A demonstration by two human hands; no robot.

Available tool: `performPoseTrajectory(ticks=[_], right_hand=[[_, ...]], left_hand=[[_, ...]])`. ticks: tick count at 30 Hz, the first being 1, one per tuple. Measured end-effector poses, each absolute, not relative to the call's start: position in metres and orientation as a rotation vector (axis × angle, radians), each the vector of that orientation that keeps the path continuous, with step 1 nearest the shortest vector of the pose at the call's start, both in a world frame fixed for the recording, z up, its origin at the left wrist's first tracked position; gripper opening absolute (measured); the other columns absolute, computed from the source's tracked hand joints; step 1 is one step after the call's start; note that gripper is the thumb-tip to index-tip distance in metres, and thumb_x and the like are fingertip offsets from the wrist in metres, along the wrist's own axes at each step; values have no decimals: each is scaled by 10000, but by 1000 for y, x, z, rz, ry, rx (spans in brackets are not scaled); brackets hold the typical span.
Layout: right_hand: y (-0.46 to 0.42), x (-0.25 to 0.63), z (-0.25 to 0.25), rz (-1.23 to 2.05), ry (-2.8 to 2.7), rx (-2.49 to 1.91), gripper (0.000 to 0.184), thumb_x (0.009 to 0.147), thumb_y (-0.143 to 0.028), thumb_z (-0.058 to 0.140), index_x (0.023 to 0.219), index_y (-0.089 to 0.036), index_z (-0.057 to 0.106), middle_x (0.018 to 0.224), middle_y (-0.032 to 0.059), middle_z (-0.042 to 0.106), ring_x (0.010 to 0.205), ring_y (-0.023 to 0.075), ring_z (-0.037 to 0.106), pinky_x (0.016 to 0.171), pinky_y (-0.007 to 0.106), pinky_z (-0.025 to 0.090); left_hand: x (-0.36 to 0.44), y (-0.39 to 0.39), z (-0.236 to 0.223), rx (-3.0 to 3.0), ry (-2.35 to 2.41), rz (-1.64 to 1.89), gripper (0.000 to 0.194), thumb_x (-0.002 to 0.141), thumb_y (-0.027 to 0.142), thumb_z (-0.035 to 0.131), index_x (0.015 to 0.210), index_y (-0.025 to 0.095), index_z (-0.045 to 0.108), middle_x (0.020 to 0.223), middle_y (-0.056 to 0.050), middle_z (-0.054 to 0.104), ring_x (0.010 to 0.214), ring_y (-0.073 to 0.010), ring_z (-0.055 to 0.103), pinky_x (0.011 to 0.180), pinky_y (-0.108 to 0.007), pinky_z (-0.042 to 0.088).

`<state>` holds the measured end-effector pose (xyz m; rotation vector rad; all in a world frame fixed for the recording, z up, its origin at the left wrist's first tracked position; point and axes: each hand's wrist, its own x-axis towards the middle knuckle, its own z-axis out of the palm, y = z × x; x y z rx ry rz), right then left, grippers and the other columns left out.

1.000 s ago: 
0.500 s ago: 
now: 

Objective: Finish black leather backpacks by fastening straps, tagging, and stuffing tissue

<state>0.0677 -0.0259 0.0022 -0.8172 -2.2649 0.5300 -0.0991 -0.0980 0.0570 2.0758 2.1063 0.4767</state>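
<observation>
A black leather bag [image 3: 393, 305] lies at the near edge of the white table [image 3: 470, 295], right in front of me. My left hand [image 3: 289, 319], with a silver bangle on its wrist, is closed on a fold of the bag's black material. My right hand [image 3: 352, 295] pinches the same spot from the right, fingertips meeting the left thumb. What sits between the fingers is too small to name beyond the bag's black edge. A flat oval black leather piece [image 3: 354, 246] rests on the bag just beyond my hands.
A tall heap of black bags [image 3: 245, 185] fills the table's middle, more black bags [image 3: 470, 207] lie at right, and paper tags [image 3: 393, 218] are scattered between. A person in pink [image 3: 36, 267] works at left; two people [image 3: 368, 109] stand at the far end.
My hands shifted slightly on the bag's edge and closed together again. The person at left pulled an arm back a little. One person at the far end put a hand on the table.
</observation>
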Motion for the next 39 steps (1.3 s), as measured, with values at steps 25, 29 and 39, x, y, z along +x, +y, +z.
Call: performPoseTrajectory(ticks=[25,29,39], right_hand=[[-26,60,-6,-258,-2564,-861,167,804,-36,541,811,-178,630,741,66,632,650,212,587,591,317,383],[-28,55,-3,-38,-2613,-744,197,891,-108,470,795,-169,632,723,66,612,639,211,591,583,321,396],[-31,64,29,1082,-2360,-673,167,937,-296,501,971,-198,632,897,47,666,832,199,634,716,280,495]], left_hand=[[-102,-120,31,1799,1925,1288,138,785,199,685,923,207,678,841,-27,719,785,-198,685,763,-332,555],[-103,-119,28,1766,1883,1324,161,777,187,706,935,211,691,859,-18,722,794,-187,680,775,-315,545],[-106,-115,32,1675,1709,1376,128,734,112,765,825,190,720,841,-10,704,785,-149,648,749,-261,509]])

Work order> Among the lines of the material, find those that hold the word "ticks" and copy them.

Response>
Available tool: `performPoseTrajectory(ticks=[_], right_hand=[[_, ...]], left_hand=[[_, ...]])`. ticks: tick count at 30 Hz, the first being 1, one per tuple. Measured end-effector poses, each absolute, not relative to the call's start: position in metres and orientation as a rotation vector (axis × angle, radians), each the vector of that orientation that keeps the path continuous, with step 1 nearest the shortest vector of the pose at the call's start, both in a world frame fixed for the recording, z up, its origin at the left wrist's first tracked position; gripper opening absolute (measured); the other columns absolute, computed from the source's tracked hand joints; step 1 is one step after the call's start; note that gripper is the thumb-tip to index-tip distance in metres, and thumb_x and the like are fingertip offsets from the wrist in metres, along the wrist's own axes at each step; values have no decimals: each is scaled by 10000, but by 1000 for y, x, z, rz, ry, rx (spans in brackets are not scaled); brackets hold the typical span.
Call: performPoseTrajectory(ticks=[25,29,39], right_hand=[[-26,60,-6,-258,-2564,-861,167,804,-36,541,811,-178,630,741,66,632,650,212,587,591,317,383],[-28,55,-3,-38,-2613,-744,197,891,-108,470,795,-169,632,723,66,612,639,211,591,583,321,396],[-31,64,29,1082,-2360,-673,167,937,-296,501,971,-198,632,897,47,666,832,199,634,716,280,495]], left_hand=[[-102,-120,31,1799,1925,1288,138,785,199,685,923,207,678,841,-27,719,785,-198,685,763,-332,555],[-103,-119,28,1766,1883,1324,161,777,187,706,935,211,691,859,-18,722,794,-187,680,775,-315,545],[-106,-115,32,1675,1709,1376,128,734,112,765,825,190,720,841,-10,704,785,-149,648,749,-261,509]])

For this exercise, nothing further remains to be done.